Одна птичка начирикала

22
18
20
22
24
26
28
30

Черноградский дознаватель поднял головку кистеня за обрывок цепи и покачал ею.

Путята издал нервный смешок.

— Только не начинайте заново. Я не знаю, кто у меня его украл и когда.

— Но вы хотя бы знаете, что не пользуетесь оружием из золота. Да, да, вот это звено сделано из золота, ― довольно сказал Третьяк. ― Никто бы не додумался.

— Вот оно, значит, колечко-то, ― произнес Распута. ― И душегуб наш, как и оно, находится здесь, в этой комнате. ― И он, прищурившись, посмотрел на каждого подозреваемого.

— Спокойно, спокойно, ― Третьяк умиротворяющим жестом остановил вскочивших людей.

Тур прекрасно понимал почтенное собрание. У него у самого сердце подпрыгнуло и чуть не ушло в пятки. Писари перестали считать мух, поднялись из-за стола и положили на него оружие. Через зловеще скрипнувшую дверь зашли еще двое молодцов и стали у стены.

— Что вы себе позволяете? ― вскинулся Ворон. ― Вы не можете насильно задержать нас здесь. Я подам жалобы на бесчинство и самоуправство!

Путята глянул на него и насмешливо фыркнул. Бажена встала рядом с Вороном, словно хотела спрятаться за него. Ярослава вопросительно посмотрела на жреца Велеса, а потом спокойно опустилась на место и принялась расправлять складки платья.

— Все хорошо, это всего лишь охрана мудрейшего, ― примирительно сказал Третьяк.

Ну, конечно. Недоумение Тура переходило в злость. В черноградском спектакле для столичного дознавателя не нашлось прописанной роли. Ох, и хитер Третьяк оказался, только вид дурашливый на себя напускал! Попробуй, нажалуйся на храмовых воинов. Да еще и слуг самого верховного жреца Велеса. Ворон может хоть до хрипоты теперь отстаивать свои права, никто и ухом не поведет. Мудрейший человек уже не молодой, мало ли, зачем с собой охрану таскает.

— Сударыня боярыня, ― обратился к Ярославе Третьяк. ― Замужество с Вороном и арест Путяты за убийство Чернавы спасали ваше положение. У Ворона вы могли взять стрелу, а у Путяты кистень, и с их помощью погубить соперницу. Ваш титул и могущественный покровитель делали вас почти неуязвимой. Вы достаточно умны, чтобы придумать и осуществить задуманное.
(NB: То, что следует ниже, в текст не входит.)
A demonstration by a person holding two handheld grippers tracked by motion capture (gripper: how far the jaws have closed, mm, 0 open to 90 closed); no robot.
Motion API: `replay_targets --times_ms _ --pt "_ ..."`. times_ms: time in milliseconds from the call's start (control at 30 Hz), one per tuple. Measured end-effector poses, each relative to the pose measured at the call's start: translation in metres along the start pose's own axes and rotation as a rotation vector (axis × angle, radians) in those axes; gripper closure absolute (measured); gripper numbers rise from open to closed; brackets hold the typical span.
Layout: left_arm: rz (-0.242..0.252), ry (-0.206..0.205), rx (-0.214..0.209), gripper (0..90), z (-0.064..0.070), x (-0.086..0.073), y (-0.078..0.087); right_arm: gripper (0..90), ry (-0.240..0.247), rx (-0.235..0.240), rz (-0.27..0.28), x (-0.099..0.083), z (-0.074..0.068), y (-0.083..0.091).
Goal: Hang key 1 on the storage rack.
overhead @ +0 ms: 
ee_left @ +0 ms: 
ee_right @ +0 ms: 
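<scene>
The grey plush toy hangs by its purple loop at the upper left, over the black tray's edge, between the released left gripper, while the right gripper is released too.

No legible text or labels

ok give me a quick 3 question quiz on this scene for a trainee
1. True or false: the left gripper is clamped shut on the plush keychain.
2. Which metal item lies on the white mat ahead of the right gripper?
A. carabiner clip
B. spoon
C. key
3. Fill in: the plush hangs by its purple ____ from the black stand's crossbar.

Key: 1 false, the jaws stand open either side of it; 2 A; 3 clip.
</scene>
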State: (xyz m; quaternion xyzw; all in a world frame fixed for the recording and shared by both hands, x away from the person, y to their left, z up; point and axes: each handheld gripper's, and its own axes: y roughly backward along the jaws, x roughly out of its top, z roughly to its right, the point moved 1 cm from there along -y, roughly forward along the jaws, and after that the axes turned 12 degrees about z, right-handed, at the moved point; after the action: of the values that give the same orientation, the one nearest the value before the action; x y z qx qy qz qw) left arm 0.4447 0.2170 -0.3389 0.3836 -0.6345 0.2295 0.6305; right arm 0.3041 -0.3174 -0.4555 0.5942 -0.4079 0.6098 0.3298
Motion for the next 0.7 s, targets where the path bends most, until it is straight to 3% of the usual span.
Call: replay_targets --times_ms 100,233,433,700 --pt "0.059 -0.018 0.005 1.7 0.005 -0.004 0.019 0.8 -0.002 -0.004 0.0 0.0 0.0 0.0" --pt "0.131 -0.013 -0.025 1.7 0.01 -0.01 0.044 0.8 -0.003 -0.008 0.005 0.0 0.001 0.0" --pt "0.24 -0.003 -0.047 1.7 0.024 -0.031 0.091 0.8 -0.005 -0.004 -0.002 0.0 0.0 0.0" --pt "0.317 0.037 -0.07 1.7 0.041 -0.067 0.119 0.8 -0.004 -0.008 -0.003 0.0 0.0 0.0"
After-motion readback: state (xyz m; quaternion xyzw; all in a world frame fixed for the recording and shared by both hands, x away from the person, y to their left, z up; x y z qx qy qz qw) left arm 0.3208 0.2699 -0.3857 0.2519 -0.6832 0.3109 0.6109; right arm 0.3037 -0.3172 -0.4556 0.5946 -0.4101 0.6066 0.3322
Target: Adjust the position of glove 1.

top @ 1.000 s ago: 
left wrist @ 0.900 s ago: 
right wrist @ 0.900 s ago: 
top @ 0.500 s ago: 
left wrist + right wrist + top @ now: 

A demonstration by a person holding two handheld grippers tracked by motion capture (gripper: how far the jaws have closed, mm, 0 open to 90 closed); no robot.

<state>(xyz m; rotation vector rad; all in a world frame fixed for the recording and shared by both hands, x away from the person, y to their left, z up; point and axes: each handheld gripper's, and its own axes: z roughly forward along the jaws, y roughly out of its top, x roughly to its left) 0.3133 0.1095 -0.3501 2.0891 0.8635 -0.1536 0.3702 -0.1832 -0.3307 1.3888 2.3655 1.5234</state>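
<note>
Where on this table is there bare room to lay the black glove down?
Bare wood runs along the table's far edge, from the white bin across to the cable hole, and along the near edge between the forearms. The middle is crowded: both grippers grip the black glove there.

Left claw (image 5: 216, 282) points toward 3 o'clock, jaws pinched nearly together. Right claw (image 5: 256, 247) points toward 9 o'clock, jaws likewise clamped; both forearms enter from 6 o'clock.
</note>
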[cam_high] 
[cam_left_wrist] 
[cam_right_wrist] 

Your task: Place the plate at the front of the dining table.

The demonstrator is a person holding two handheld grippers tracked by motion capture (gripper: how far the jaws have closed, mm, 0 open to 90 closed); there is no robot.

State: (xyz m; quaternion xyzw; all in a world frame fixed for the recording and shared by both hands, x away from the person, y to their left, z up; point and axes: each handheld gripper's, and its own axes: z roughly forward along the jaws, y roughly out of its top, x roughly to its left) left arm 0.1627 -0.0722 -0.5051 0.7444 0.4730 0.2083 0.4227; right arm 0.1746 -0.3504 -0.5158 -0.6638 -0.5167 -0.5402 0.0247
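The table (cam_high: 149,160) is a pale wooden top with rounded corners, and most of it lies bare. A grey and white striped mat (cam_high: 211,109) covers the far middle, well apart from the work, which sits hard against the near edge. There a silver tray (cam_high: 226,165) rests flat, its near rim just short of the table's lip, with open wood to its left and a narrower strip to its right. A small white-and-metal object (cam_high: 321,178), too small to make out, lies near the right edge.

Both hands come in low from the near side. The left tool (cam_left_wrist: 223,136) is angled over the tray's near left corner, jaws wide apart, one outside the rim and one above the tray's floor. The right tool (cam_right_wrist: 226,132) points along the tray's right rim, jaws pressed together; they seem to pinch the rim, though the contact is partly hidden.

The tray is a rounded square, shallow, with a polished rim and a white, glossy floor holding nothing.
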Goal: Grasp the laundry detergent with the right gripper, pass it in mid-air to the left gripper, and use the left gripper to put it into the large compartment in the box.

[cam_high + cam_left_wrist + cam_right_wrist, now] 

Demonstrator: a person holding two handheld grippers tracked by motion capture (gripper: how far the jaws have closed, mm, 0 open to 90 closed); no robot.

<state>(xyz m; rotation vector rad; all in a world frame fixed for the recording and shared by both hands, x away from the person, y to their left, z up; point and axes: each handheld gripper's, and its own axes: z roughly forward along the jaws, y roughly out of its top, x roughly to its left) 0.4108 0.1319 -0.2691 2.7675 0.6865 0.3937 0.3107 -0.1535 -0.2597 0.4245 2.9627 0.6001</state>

У Тура пересохло в горле. Что он несет? И почему жрец Велеса сидит, словно посох проглотил, и не вмешивается? Только оглаживает свою проклятую бороду и кивает! Как они смеют так нападать на Ярославу? Тур рванулся вперед, но здоровенная рука одного из храмовых «молодцов» удержала его на месте. И сердце господаря Тура Светозаровича из славного рода столбовых столичных дворян наполнила ярость. Она заставила его очень метко и сильно ударить локтем промеж глаз храмового охранника, ужом проскользнуть между столами, настигнуть проклятого Третьяка и двинуть тому в челюсть.

В челюсть Тур не попал, попал в нос, но от этого было не легче.

В тот же миг из его глаз посыпались искры от ответного удара Третьяка, а вокруг началось что-то невообразимое.

Один храмовый воин кинулся разнимать его и Третьяка, вцепившихся друг в друга. Раздался женский вскрик и посыпались ругательства, судя по голосу, купца Распуты. Тур вскользь удивился столь богатому запасу брани у приличного человека. А затем послышались чей-то вопль «давно об этом мечтал!», какая-то возня и удары.

А потом все внезапно стихло, и у Тура застучали зубы. От холода. От жуткого невообразимого и неумолимого холода. Он с трудом оторвал руки от Третьяка и со стоном упал на скамью, пытаясь понять, что происходит. Люди вокруг неуклюже двигались. Тур глубоко вздохнул, рискуя обжечься ледяным воздухом, но понял, что все прошло. В отделении снова было жарко, как и полагается в летний день. О произошедшем напоминали только дохлые замороженные мухи, валяющиеся на полу.

Тур тяжело дышал и ощупывал скулу. Похоже, будет большой синяк, лишь бы глаз не закрылся.

— Прошу прощения, я всего лишь хотел остановить это побоище, ― раздался голос гостя, чужеземца Баяна, о котором все позабыли. ― Мне уже изрядно надоело здесь сидеть.

— Я не буду спрашивать, как вы это сделали, ― проговорил Распута, покусывая губы.